The whole argument of getting you from A to B, just like a bus is also BS!! Can you name me a bus service where you have to be there 2 hours before and go through various security checks, taking off your belt or jewellery and, in some cases having to reveal your private underwear/garments in hand baggage to some stiff uniformed security personnel? I’m happy to be checked or for security to be strict if it protects us but you certainly don’t get this on a bus.
I’d also like to know that if people just want to get to where they are going as cheaply and in as little comfort as possible then why are many CE cabins expanded to the 8+ rows or even 12 rows that we do often hear about on here?
So I’d disagree that people just want to get to where they want to be. People get to where they want to be with (sadly) very little differential choice now. The only very different choice now is price.
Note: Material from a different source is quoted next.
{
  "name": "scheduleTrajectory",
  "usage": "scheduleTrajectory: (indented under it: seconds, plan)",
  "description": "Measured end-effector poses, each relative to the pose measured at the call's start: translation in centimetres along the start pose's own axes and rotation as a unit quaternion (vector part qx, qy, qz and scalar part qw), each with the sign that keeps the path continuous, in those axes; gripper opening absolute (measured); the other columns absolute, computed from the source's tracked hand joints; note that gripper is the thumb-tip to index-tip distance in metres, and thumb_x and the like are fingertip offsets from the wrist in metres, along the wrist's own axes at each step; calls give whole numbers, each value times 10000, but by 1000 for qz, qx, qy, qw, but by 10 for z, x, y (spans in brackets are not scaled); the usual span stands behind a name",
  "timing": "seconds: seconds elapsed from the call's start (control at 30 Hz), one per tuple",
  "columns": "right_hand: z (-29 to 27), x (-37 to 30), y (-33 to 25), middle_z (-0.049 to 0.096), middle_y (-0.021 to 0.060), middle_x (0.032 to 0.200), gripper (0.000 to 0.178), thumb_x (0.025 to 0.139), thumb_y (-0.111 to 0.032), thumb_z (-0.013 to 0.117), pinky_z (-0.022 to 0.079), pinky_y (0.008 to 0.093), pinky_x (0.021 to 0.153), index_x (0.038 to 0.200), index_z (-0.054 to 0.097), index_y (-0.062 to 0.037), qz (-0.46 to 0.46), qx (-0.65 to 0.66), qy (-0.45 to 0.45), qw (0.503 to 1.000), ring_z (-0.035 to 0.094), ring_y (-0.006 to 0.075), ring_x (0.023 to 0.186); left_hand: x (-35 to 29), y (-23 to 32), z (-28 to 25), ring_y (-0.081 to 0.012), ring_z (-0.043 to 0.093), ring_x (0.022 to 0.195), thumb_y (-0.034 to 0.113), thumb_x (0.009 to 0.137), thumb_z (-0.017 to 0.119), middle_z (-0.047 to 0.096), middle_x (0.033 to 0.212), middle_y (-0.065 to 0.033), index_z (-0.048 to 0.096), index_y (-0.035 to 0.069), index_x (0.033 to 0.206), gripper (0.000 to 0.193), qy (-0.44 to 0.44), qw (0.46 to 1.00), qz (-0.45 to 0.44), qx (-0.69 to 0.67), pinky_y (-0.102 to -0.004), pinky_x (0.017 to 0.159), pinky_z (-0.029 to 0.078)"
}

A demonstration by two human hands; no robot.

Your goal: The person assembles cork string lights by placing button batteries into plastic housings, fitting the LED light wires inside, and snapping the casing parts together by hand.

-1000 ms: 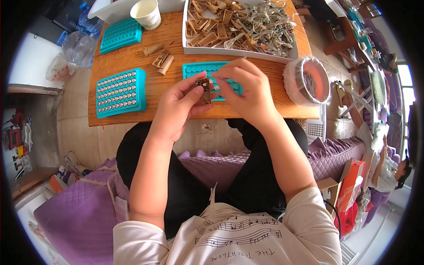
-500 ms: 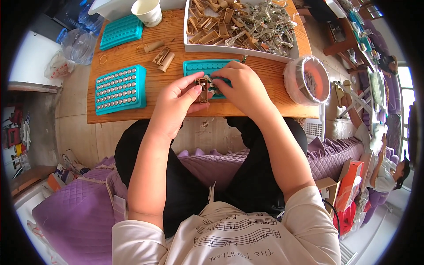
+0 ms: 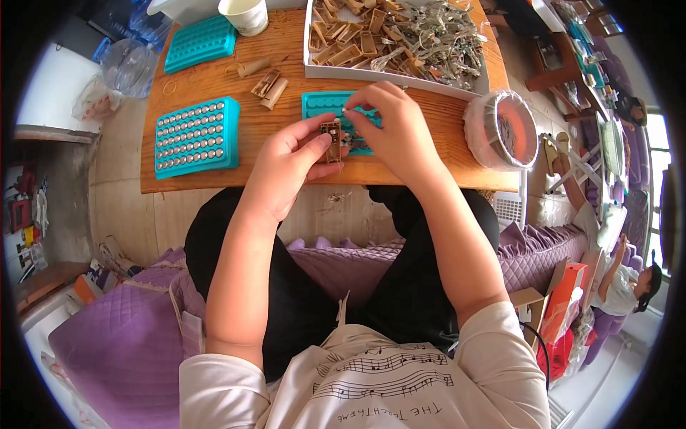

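Note:
My left hand [image 3: 296,154] is closed around a small brown plastic battery case [image 3: 332,141], held upright over the near part of the table with its open side showing. Beside it, my right hand [image 3: 394,136] pinches a tiny silvery button cell [image 3: 345,110] between thumb and forefinger; only a bit of it shows. Under both hands lies a teal slotted tray [image 3: 314,104] with some button cells in it, partly hidden by my fingers. Farther left, a second teal tray [image 3: 233,136] is filled with rows of silver button cells.
A white box [image 3: 400,80] of brown cases and tangled wired parts stands at the back. Several loose brown pieces [image 3: 274,93] lie left of centre. An empty teal tray [image 3: 200,44] and paper cup [image 3: 246,18] are far left; a lined bin [image 3: 500,132] stands right.
My right hand has lifted slightly from the tray, bringing up a button cell in its fingertips. My left hand keeps hold of the brown case. The view has shifted slightly.

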State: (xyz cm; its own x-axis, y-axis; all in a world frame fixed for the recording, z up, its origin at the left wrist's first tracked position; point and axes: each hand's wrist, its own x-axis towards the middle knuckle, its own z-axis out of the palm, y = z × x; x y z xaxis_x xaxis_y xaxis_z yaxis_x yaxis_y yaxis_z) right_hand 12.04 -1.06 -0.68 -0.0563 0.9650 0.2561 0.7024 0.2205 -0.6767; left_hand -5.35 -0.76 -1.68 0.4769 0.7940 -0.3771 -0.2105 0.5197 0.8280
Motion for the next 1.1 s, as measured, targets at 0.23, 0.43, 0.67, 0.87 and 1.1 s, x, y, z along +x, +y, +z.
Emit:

Airlines have all lowered their tones, not because people said please lower your tone directly but because companies (airlines) dictated it to the people based on the reactions of ooooo you can charge me 99p? (not that I have a clue what’s included but yes please! 99p sounds amazing!’)
As for paying for a hot meal or a meal you want, I find that extraordinary request, because if they tried to cover every base that people would be willing to buy as food then it would out the weigh the reason for charging for food in the first place. The more products you offer, the more costs you bare. Hence why BoB runs out, BA don’t want too much BoB stock on their books. They would rather run it as light as possible and keep the costs low, whilst making a bit of extra cash from the small amount they do load, which used to be included in the pre-BoB or HBO fares anyway.